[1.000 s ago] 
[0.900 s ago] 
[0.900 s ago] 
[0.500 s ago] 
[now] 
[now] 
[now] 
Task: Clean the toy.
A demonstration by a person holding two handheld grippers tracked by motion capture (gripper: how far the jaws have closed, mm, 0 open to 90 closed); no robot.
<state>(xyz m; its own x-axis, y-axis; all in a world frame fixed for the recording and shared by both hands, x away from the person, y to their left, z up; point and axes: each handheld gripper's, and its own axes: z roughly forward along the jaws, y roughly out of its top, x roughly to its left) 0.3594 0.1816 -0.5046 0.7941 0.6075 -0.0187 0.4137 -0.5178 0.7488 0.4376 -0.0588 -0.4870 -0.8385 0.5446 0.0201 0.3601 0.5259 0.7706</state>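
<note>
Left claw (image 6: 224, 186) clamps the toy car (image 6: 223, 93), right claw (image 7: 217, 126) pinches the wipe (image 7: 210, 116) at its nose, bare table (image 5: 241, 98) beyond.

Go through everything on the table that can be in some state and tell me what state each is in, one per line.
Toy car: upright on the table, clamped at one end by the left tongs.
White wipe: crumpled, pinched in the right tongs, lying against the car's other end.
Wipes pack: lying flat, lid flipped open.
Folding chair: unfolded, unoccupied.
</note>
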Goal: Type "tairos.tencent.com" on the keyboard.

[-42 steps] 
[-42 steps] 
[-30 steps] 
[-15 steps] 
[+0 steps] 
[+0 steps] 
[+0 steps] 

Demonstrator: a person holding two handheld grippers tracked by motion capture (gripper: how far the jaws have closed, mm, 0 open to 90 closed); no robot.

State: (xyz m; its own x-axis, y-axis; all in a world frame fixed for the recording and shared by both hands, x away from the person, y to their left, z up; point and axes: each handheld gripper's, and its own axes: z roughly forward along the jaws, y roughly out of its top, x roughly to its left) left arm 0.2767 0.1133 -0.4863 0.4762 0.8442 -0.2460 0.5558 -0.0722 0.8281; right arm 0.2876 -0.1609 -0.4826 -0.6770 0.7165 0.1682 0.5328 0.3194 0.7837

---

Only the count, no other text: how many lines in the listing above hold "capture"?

2